From the City of Pensacola:
The City of Pensacola has received results from additional stormwater bacteria testing related to Bruce Beach water quality, which show no elevated bacteria levels. This is positive news for the quality of area waterways including Bruce Beach and is the result of diligent efforts by the City of Pensacola, Emerald Coast Utilities Authority and the Florida Department of Environmental Protection.
Initial sampling and testing of stormwater systems in the Bruce Beach area were conducted in September 2022 by the City of Pensacola, ECUA, and FDEP. That testing showed elevated levels of bacteria in several locations as well as high levels in the stormwater system along Spring Street just south of Garden Street.
Subsequent inspections by City of Pensacola Public Works staff and ECUA identified a damaged sanitary sewer line in the intersection of Spring Street and Garden Street, which was repaired in October 2022.
Those repairs have been successful in eliminating cross-contamination between ECUA’s line and the City of Pensacola’s stormwater system. Follow-up testing and sampling completed after ECUA’s repairs have found no elevated bacteria levels. Additionally, the City of Pensacola, ECUA, and FDEP took the extra step to have FDEP conduct biological and chemical testing on the samples collected by FDEP.
Indicators specific to untreated human waste were found only at the location south of the previously broken sewer line sampled in September 2022 and were not present in any samples collected in February 2023. An indicator of bird waste was confirmed present only in samples collected in September 2022. ECUA and FDEP samples were tested independently in separate labs.
Both the City of Pensacola’s stormwater system and ECUA’s sanitary sewer system are functioning as designed, and replacement of the broken pipe at Spring Street and Garden Street eliminated the only confirmed source of untreated human waste in this extensive sampling effort covering all areas contributing stormwater flow to Bruce Beach.
This report must be examined. When and where was the testing done?
The enterococcus levels fluctuate. When it rains the levels go up. We have been in one heck of a dry spell. Look at the numbers. Way below normal.
How long did the testing go on? Six months like the first report did? Or is this another snap shot of testing that matters not.
1. Where is this report?
2. Who commissioned the report?
3. Was a DNA analysis done?
4. How often and when did they do the sampling?
5. The Department of Health is required by the Clean Water Act to do these tests every week.
6. Come down to the community after a rainfall, the smell of enterococcus is obnoxious!
For comparison below is the link to the report produced by independent scientists.
Our waterways are never going to live up to the hype and untruths.
https://ircommons.uwf.edu/esploro/outputs/99380113389106600
Thanks Rick for the update. We are fortunate to have really smart engineers to figure systems out. And scientists to validate the remedies. It’s like we know what, who, why and how, but just not when, When the when is now, things get better. Good interagency collaboration with this.

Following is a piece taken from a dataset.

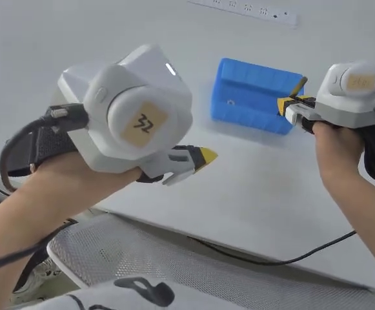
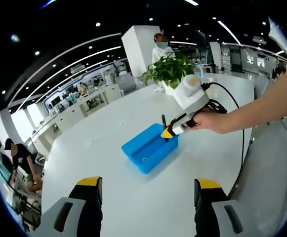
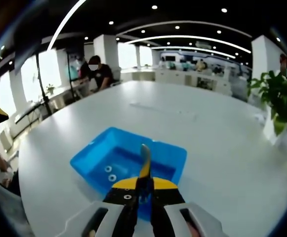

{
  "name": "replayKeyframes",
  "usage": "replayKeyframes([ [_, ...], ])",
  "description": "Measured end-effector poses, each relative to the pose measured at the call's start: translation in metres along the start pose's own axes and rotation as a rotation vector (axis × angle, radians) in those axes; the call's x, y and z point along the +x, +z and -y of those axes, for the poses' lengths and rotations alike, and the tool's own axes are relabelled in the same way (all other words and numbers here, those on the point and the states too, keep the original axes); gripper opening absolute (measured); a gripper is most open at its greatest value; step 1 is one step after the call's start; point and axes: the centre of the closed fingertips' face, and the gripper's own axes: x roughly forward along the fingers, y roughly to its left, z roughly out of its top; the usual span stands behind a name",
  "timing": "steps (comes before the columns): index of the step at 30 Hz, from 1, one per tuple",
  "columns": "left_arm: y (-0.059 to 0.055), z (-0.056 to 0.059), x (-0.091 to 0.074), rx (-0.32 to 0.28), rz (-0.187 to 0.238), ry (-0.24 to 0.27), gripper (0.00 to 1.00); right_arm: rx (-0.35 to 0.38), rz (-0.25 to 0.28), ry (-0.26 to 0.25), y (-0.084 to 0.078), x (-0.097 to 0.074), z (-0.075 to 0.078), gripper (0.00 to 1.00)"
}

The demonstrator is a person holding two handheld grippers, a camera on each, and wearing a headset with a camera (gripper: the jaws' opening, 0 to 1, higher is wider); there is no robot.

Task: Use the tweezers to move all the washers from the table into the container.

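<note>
Currently, right tool clamped on tweezers, tips over blue container on white bench, two washers lying inside it, left tool jaws wide apart, holding nothing, above bench.

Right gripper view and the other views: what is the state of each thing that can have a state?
Left claw: open, holding nothing.
Right claw: shut on the tweezers.
Tweezers: gripped, pointing at the container.
Container: open on top, holding washers.
Washers: two lying flat inside the container.
</note>
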Motion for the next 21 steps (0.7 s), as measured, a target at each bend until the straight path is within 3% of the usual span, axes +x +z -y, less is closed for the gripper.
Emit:
replayKeyframes([
  [5, 0.011, 0.001, -0.004, 0.013, 0.017, -0.012, 0.73, -0.027, 0.006, 0.001, 0.002, -0.001, -0.002, 0.05],
  [10, 0.024, 0.001, -0.006, 0.023, 0.046, -0.03, 0.67, -0.019, 0.054, 0.004, 0.017, -0.011, -0.004, 0.05],
  [15, 0.038, 0.005, -0.006, 0.038, 0.074, -0.066, 0.6, -0.022, 0.113, 0.024, 0.035, -0.03, -0.014, 0.05],
  [21, 0.052, 0.011, -0.005, 0.054, 0.099, -0.119, 0.56, -0.034, 0.174, 0.067, 0.05, -0.067, -0.042, 0.05],
])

Great news! It would be good to get some additional details, such as clarification for the public about the limitations of the testing conducted weekly by the Health Dept. at Bruce Beach and Bayou Texar. That sampling does not identify the source of the bacteria, which is a very expensive test. So when we see high bacteria counts at area beaches, that can come from a variety of sources including pet waste, birds, human waste, and even resident populations of bacteria inside stormwater pipes. It would also be good to get an update on progress in fixing failing sewer laterals on private property, which appears to be a major issue in adding fecal bacteria to the ground and groundwater, and allowing excess water (called inflow and infiltration) to enter the ECUA wastewater system and cause sanitary sewer overflows. Maybe a story for IN Weekly?